TASK GOAL
Across the whole listing, copy out every line that includes the string "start".

EXTRACTED ENTRIES
————

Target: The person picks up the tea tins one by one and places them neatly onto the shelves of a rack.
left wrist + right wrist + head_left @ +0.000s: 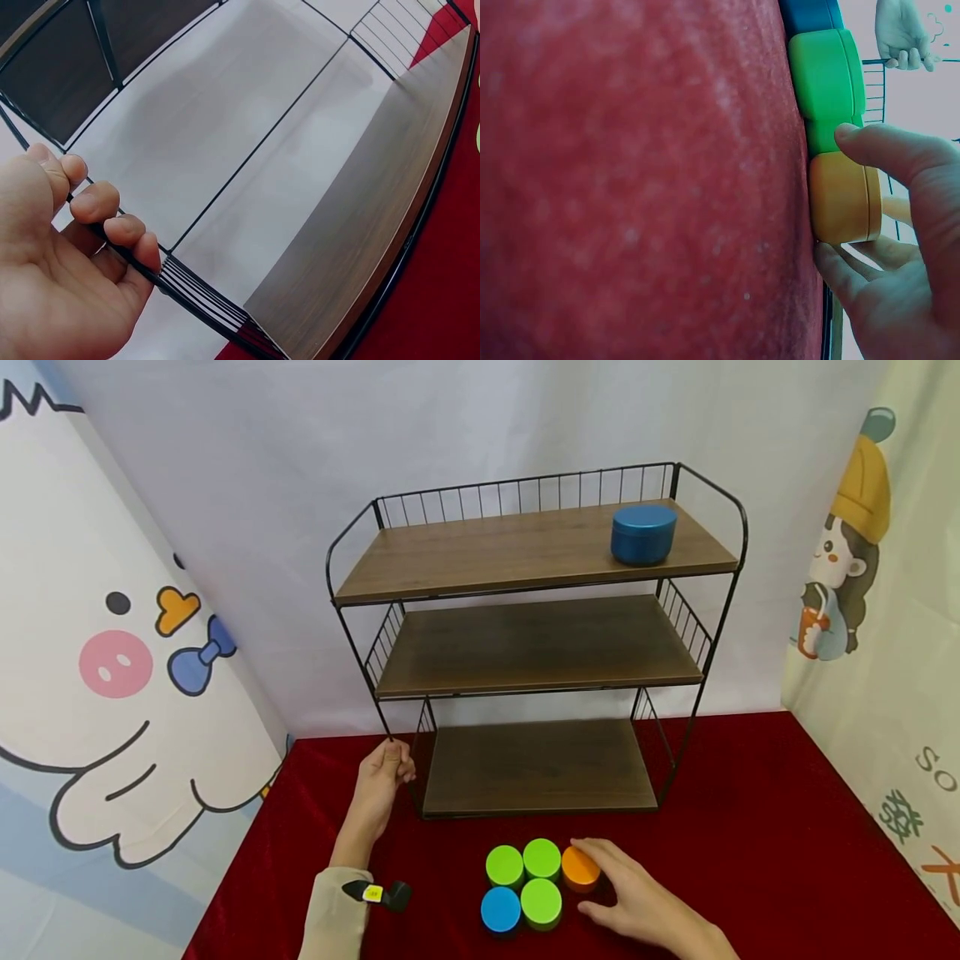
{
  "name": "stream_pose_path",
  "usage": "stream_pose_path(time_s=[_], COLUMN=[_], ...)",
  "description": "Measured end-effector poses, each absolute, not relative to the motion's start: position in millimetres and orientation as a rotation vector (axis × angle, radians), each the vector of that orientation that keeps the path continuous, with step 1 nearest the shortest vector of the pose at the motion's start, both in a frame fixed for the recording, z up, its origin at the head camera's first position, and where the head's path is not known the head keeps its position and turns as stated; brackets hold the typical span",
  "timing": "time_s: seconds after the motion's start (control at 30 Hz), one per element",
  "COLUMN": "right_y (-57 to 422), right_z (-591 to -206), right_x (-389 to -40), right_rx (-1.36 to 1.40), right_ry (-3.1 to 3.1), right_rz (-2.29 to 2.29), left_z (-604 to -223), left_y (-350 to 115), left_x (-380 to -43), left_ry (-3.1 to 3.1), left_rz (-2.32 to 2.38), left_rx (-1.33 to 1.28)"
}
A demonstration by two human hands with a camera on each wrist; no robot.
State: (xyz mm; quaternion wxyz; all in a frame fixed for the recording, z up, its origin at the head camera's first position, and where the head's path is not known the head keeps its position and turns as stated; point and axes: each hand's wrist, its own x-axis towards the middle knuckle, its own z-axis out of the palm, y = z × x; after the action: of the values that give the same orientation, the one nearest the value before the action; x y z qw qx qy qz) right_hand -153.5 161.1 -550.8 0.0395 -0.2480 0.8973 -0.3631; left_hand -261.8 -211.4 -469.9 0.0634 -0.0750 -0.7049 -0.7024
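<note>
Orange tin (579, 872) sits between the spread fingers and thumb of the right hand (628, 894)

It stands upright on the red-covered bench (750, 827), at the right end of a small cluster, just beside a green tin (542, 857). The right hand is unclenched: its fingers are at the orange tin's far side, touching or very nearly, while a gap shows between thumb and tin. Two more green tins (541, 902) and a blue tin (500, 908) complete the group, the blue one at front left.

The left hand (382, 772) grips the front left post (355, 649) of a three-tier rack (517, 643), fingers curled round the black metal. Its sleeve (334, 910) is pale. Toward the right of the rack's top shelf (487, 550) rests a larger blue container (642, 537). White cloth (487, 418) hangs behind.
</note>
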Motion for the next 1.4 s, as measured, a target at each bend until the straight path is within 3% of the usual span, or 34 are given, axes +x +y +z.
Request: stream_pose_path(time_s=[1.4], right_y=[158], right_z=[-551], right_x=[-168], right_rx=[-0.761], right_ry=[2.799], right_rz=[-1.146], left_z=[-470], left_y=[-212], left_x=[-263], left_ry=[-2.144], left_rz=[-2.122], left_rx=[-0.202])
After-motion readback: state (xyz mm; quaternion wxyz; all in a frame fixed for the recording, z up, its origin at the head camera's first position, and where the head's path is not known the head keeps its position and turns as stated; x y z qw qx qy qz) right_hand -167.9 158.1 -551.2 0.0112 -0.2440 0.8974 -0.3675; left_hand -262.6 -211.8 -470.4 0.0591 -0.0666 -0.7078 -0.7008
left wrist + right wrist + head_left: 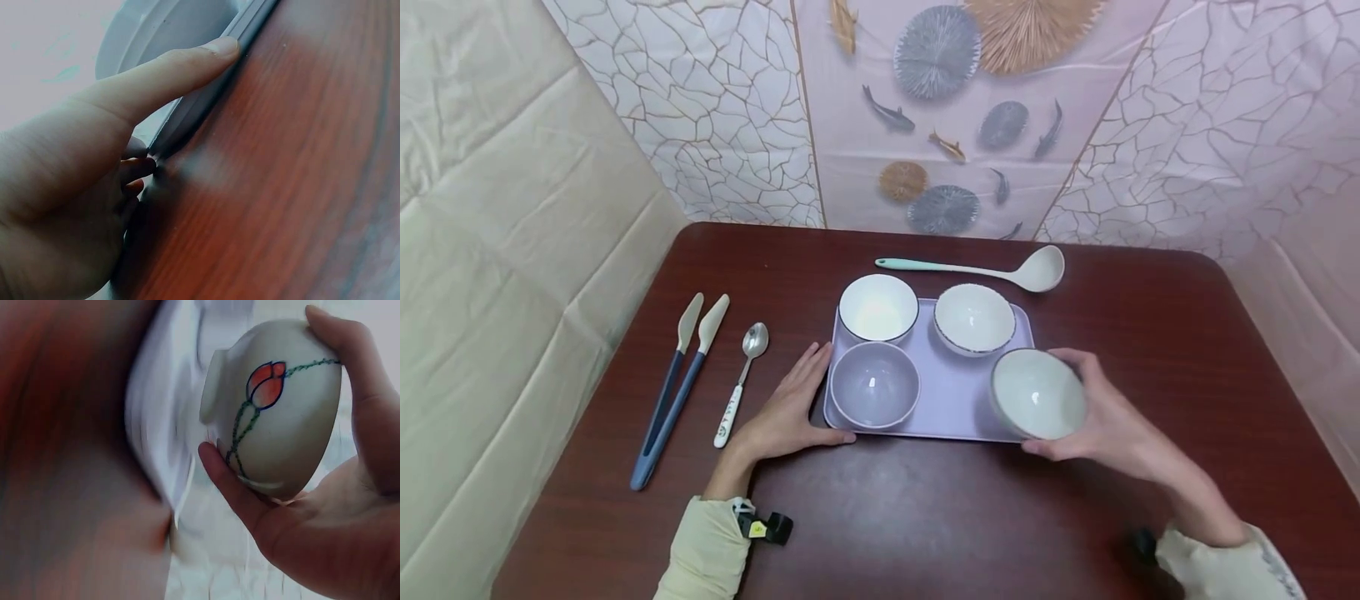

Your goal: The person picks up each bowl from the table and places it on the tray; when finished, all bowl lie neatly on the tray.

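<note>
A lavender tray [955, 392] lies on the dark wooden table [925, 517]. On it stand a white dark-rimmed bowl [877, 308], a white speckled bowl [973, 319] and a lavender bowl [874, 385]. My right hand [1101, 412] grips a white bowl [1039, 393], tilted and lifted over the tray's front right corner. The right wrist view shows a red tulip painted on this white bowl [281, 406], with my right hand [350, 519] cupped round it. My left hand [793, 408] rests against the tray's front left corner, thumb [181, 69] straight along the tray rim [209, 100].
A pale ladle [992, 271] with a teal handle lies behind the tray. Blue-handled tongs [673, 383] and a metal spoon [741, 379] lie left of my left hand. Fabric walls close in at the back and both sides.
</note>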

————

SOLVED PROBLEM
  "description": "Measured end-effector poses, each absolute, not relative to the motion's start: position in millimetres and orientation as a rotation vector (axis × angle, radians), each the vector of that orientation that keeps the path continuous, with step 1 nearest the shortest vector of the pose at the motion's start, both in a frame fixed for the recording, z up, its origin at the head camera's first position, and where the head's path is not known the head keeps its position and turns as stated; brackets hold the typical span",
  "timing": "time_s: seconds after the motion's start (control at 30 Hz), one per element",

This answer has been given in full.